Kondisi yang sama bak mengulang sejarah terjadi pula pada konflik Timor Timur. Empunya kuasa merasa Timor Timur adalah bagian Indonesia. Barang siapa yang menolak narasi persatuan atau memberontak akan ditumpas.

Peristiwa pembantaian Santa Cruz di Dili, Timor Timur pada 12 November 1991. (Tangkapan Layar)

Narasi itu membuat catatan pelanggaran HAM yang dilanggengkan militer di Timur Timor bejibun. Ambil contoh pelanggaran terkait militer Indonesia yang menembaki demonstran di Dili, kemudian dikenal sebagai Pembantaian Santa Cruz.

Peristiwa itu disaksikan dunia. Semua itu memungkinkan karena adanya rekaman video amatir. Seisi dunia kemudian mengecam tindakan pelanggaran HAM berat yang dilakukan militer Indonesia. Apalagi dalam peristiwa itu ratusan orang jadi korban.

Masalah itu hingga kini belum bermuara kepada pemenuhan prinsip keadilan. Satu-satunya yang pasti nama Indonesia sebagai pelanggar HAM kian mentereng.

“Kekejaman militer terhadap rakyat Timor Timur bukan barang baru. Peristiwa pembunuhan di Dili pada 1992 terungkap ke mata dunia karena ada seorang asing yang merekam kejadian itu. Belum lagi peristiwa kekejaman yang tak direkam dan disiarkan. Bagaimana persisnya tindakan itu dilakukan, dan siapa yang bertanggung jawab dan harus dihukum, tidak pernah tuntas.”

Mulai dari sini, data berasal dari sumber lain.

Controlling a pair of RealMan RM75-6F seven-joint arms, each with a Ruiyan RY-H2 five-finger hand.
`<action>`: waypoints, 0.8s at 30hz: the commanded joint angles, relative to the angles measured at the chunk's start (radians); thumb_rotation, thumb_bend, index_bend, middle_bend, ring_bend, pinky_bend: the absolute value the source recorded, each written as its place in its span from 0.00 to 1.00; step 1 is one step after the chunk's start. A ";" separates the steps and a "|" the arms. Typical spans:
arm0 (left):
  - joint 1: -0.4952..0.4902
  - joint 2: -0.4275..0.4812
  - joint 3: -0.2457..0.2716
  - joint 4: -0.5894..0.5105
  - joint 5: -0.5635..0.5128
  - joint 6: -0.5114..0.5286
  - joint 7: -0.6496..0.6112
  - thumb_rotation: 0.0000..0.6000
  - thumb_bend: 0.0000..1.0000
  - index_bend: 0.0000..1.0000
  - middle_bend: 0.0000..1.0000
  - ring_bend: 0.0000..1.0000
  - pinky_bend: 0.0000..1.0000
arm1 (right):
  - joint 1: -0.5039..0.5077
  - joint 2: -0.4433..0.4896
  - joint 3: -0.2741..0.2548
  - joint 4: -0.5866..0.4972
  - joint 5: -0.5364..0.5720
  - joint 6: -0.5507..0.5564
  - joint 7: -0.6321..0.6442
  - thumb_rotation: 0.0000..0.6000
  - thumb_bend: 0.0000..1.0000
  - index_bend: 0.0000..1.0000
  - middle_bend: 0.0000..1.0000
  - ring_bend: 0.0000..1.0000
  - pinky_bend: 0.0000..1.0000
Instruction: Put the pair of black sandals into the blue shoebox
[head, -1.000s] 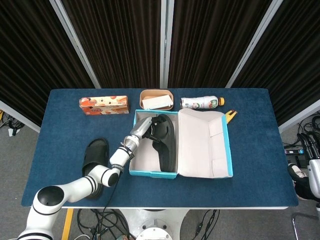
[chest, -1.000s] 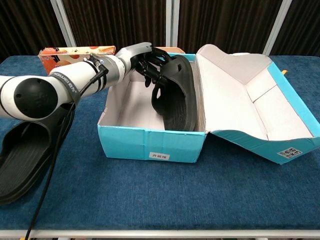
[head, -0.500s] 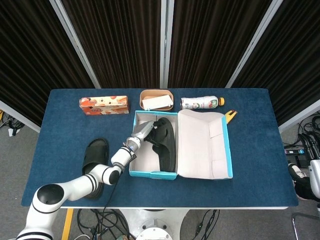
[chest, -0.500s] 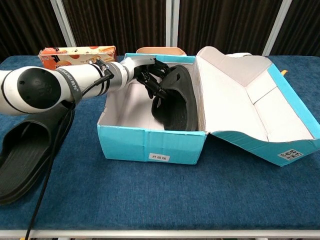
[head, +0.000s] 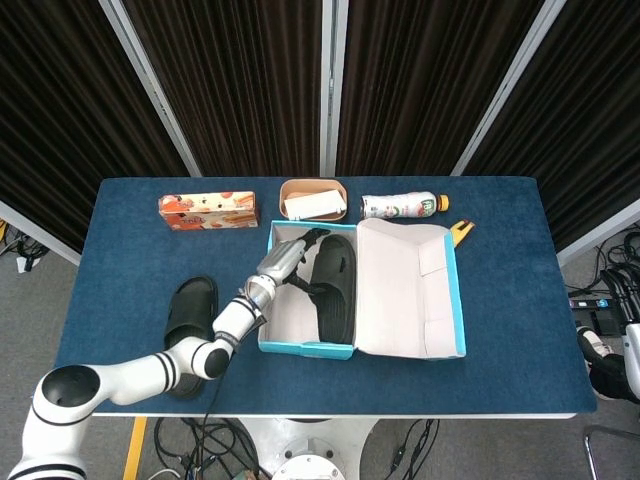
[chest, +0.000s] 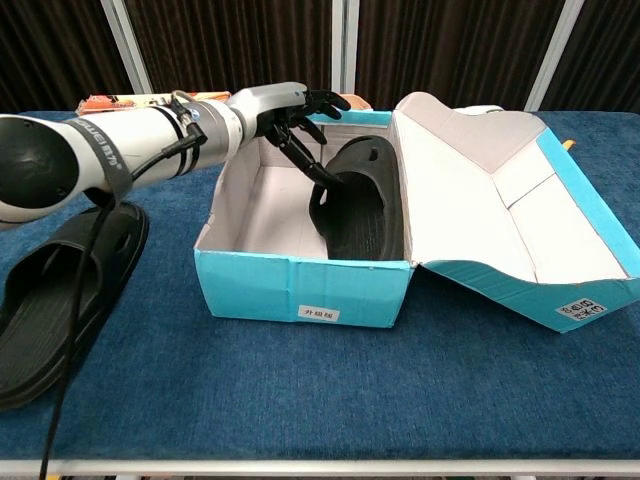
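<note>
The blue shoebox (head: 305, 347) stands open at mid-table, its lid (head: 410, 290) folded out to the right. One black sandal (head: 332, 285) lies inside along the box's right wall, also clear in the chest view (chest: 365, 205). The other black sandal (head: 190, 315) rests on the table left of the box, its chest-view position (chest: 60, 285) at the near left. My left hand (head: 285, 258) hovers over the box's back left part with fingers spread, holding nothing (chest: 285, 108). One finger points down close to the boxed sandal's strap. My right hand does not show.
Along the table's back edge sit an orange snack carton (head: 207, 211), a small wooden bowl (head: 313, 199) with a white card, and a lying bottle (head: 400, 205). A yellow object (head: 462, 231) pokes out behind the lid.
My left hand has let go of the sandal and lifted up and back, fingers spreading. The sandal has dropped from tilted on edge to lying lower in the box.
</note>
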 joint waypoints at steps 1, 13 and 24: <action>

“Ada kesan kuat bahwa hanya untuk melindungi nama sejumlah prajurit ABRI (apa pun pangkatnya), seluruh Indonesia --nama baiknya dan persatuannya-- dikorbankan dan telanjur rusak. Kini, bagaimana mungkin diharapkan bahwa dunia akan percaya kepada versi Indonesia tentang kekerasan di Timor Timur setelah referendum? Datangnya komisi penyelidik PBB tak bisa dielakkan. Jika memang Indonesia merasa tak bersalah, komisi itu justru perlu disambut,” tertulis dalam laporan Majalah Tempo berjudul Timor Timur, Indonesia, dan Dunia (1999).

Anggota Dewan HAM PBB

Masalah pelanggaran HAM Timor Timur jadi borok Indonesia di mata dunia. Pemerintahan SBY mengakuinya. SBY sendiri terus berupaya untuk mengembalikan kepercayaan dunia kepada Indonesia. SBY ingin supaya Indonesia berpartisipasi memperbaiki masalah HAM regional dan dunia.

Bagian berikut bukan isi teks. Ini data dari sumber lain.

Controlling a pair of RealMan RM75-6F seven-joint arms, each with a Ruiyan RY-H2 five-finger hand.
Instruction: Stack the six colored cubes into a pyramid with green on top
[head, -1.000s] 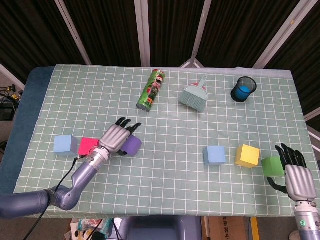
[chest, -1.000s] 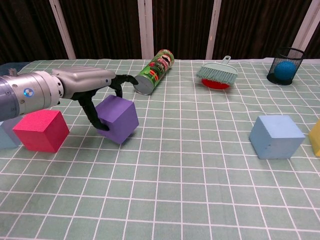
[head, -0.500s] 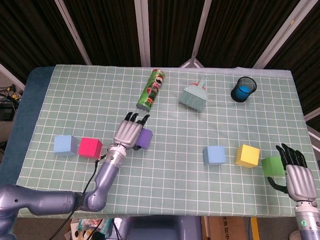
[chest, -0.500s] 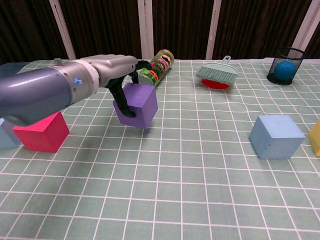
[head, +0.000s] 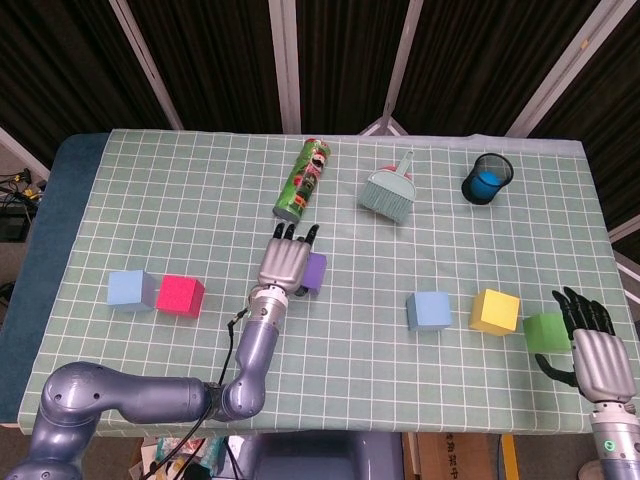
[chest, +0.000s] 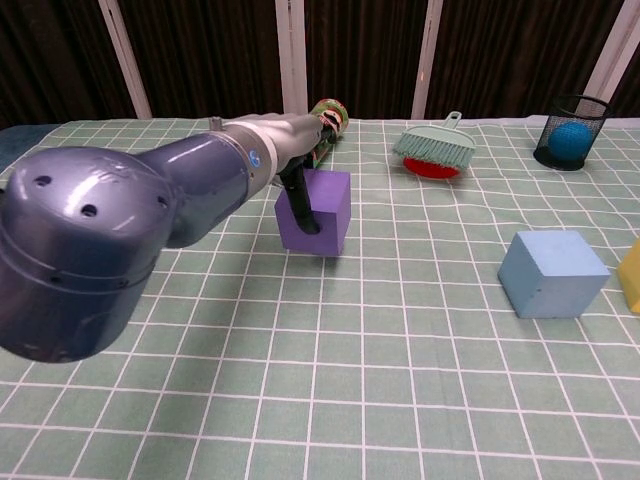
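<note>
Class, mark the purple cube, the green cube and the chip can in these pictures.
purple cube (chest: 322, 208): chest view, on its front face.
green cube (head: 543, 331): head view, on its top face.
chip can (head: 303, 179): head view, on the middle of its side.

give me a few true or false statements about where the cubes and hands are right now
1. The left hand holds the purple cube. True.
2. The green cube sits on top of the yellow cube. False: it rests on the table beside it.
3. The pink cube is next to a blue cube. True.
4. The right hand grips the green cube. False: it is open, holding nothing.
5. The chip can stands upright. False: it lies on its side.
</note>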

Empunya kuasa yakin bahwa Indonesia dapat berpartisipasi dan berkontribusi dalam urusan HAM. Komitmen itu ditunjukkan oleh SBY dengan mendaftarkan Indonesia sebagai anggota lembaga HAM PBB yang baru pada 2006. Dewan HAM PBB, namanya.

Sebelumnya, Dewan HAM PBB dikenal sebagai badan antarpemerintah yang bertugas untuk memperkuat upaya pemajuan dan perlindungan HAM di seluruh dunia. Lembaga itu hadir mengganti Komisi HAM PBB yang sebelumnya kental dengan politisasi isu HAM.

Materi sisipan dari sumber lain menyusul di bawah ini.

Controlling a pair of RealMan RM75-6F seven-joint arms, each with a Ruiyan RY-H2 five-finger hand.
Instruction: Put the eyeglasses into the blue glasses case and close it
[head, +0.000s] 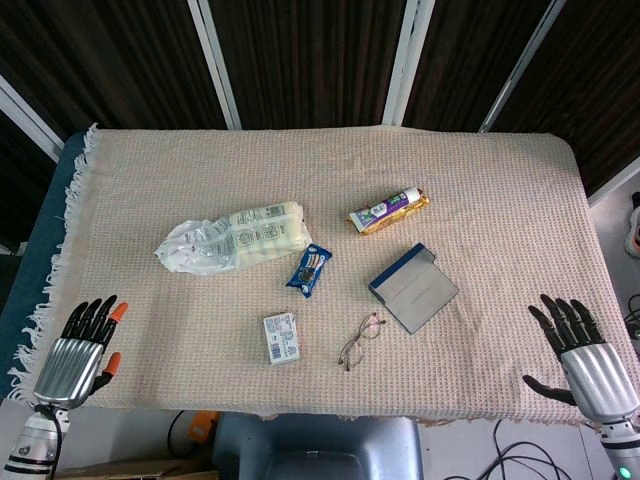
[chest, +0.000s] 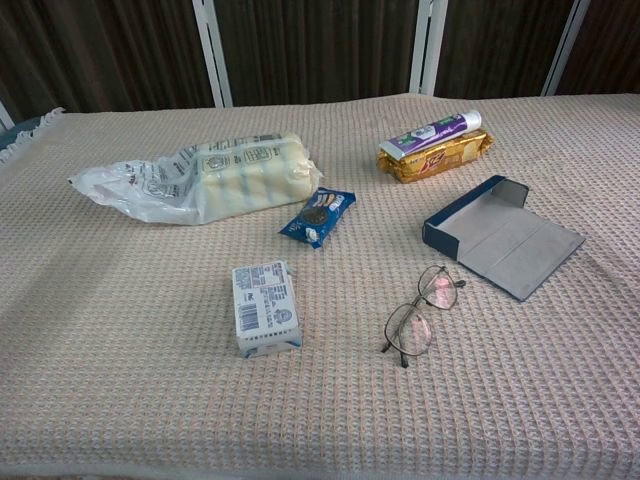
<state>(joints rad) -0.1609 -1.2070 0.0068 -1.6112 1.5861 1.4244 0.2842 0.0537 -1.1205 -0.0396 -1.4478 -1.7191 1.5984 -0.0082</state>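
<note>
The thin wire-framed eyeglasses (head: 361, 339) (chest: 421, 311) lie folded on the cloth near the front middle. Just right of them and further back the blue glasses case (head: 413, 286) (chest: 500, 235) lies open, its grey flap spread flat toward the front right. My left hand (head: 82, 349) rests at the front left corner of the table, fingers apart and holding nothing. My right hand (head: 585, 356) is at the front right corner, also spread with nothing in it. Both hands are far from the glasses and show only in the head view.
A beige woven cloth (head: 480, 190) covers the table. On it lie a clear bag of pale biscuits (head: 235, 240), a small blue snack packet (head: 309, 269), a white barcoded box (head: 281, 336), and a purple tube on a gold wrapper (head: 389, 211).
</note>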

Namun, pencalonan Indonesia tak mudah. Imej Indonesia sebagai pelanggaran HAM sudah kepalang buruk. Empunya kuasa pun mencoba menganggapnya bak angin saja. Indonesia percaya diri dapat bertindak bijak urusan HAM. Alias, Indonesia akan berusaha menghormati urusan HAM.

Pucuk dicinta ulam tiba. Indonesia akhirnya terpilih sebagai Anggota Dewan HAM PBB periode 2006-2007 untuk pertama kalinya pada Mei 2006. Indonesia jadi bagian dari 47 negara Anggota HAM PBB. Pun Indonesia turut pula dikenal sebagai founding member Dewan HAM PBB.

"Tidak perlu khawatir apapun kalau Indonesia tidak sungguh-sungguh dalam mengembangkan penghormatan kepada HAM. Masalah kita dengan Timor Leste, misalnya. Saya kira perlu diketahui bahwa kita sungguh serius menyelesaikan masalah masa lalu itu secara adil dan proporsional.”

“Kita harus dapat menjadi contoh bagi negara lain bahwa makin ke depan penegakan HAM itu dapat kita lakukan dengan baik. Ini harus kita tingkatkan sehingga apa yang tercantum dalam konstitusi kita, Undang-Undang kita, maupun deklarasi dan HAM benar-benar dapat kita wujudkan di negeri kita ini,” pekik SBY dalam jumpa pers usai bertemu dengan Perdana Menteri Malaysia, Abdullah Ahmad Badawi di Bali International Convention Center (BICC), Nusa Dua, Bali, sebagaimana dikutip laman Detik.com, 12 Mei 2006.